The Late Age of Print: Everyday Book Culture from Consumerism to Control
- Author: Ted Striphas
- Language: English
- Subject: Publishing
- Publisher: Columbia University Press
- Publication date: 2009
- Publication place: United States
- Media type: Hardcover, E-book
- Pages: 272
- ISBN: 978-0-231-14814-6

= The Late Age of Print =

The Late Age of Print: Everyday Book Culture from Consumerism to Control (2009) is a contemporary book written by Ted Striphas. Ted Striphas is an assistant professor in the Department of Communication and Culture and adjunct professor of American Studies and Cultural Studies at Indiana University.

In this book, Striphas talks about the history of books and reading, and discusses the contemporary world of book culture. He mentions the different phases in the production and propagation of books. According to Striphas, printing productions are still a part of our everyday lives. "With examples from trade journals, news media, films, advertisements, and a host of other commercial and scholarly materials, Striphas tells a story of modern publishing that proves, even in a rapidly digitizing world, books are anything but dead."

== Description ==
Striphas presents some trends and events that are taking place in the contemporary book and printing industry. "From the rise of retail superstores to Oprah's phenomenal reach, Striphas tracks the methods through which the book industry has adapted (or has failed to adapt) to rapid changes in twentieth-century print culture." However, he also states that because of the advancement of digital technology and e-books, the printing and bookbinding industries, according to him, are in danger. According to Columbia University Press, The Late Age of Print is somewhat an antidote for the statements that say the end of the book is near. Ted Striphas goes deep into the book culture and shows the definition and the meaning of books beyond reading, printing and archiving.

== Awards ==
Winner of Outstanding Book Award from National Communication Association's Critical Cultural Studies Division.

== Review ==
Striphas' impassioned appeal to have us rethink how we see originals and copies in an age of transnational cultural appropriation and transfiguration is a welcome finale to the book"

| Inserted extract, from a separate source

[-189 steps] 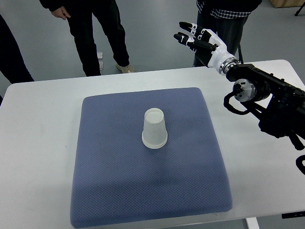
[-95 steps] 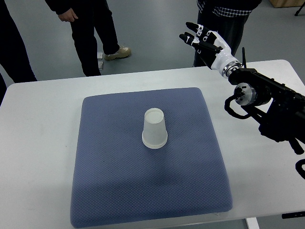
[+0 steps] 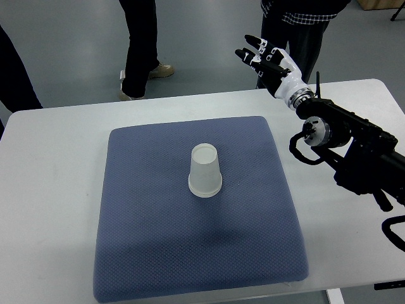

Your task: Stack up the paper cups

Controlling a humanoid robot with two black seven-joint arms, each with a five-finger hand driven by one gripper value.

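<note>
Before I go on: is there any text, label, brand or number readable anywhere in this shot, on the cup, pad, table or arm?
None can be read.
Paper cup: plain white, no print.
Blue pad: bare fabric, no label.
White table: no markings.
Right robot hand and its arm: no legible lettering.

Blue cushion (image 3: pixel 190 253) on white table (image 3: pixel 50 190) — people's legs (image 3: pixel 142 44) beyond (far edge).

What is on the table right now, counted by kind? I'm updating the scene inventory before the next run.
Paper cups: 1, upside down on the pad
Blue pads: 1, on the white table
Robot hands: 1, the right, fingers spread, holding nothing
Total: 3
</note>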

"This collection of historical and commercial analysis should fascinate those seriously involved with book culture and/or the industry." — Publishers Weekly

"This book is a gold mine of information and thought about book culture in the 20th and 21st centuries." — Gwen M. Gregory, Information Today

"It is rare to say of a university press hardcover that it is a "must-read," but for those interested in the confluence of culture and economics as it relates to books, that is what The Late Age of Print is." — Richard Nash, Critical Flame

"I should warn you that the book’s a bit academic. Striphas teaches American Studies and Cultural Studies at Indiana University and he quotes Heidegger and Marx within the first few pages. He also has an annoying habit of telling you what he’s going to write about rather than just writing it (as well as summarizing everything at the end). These are academic protocols, I realize, but you have to expect your readers to be smart enough to get it the first round."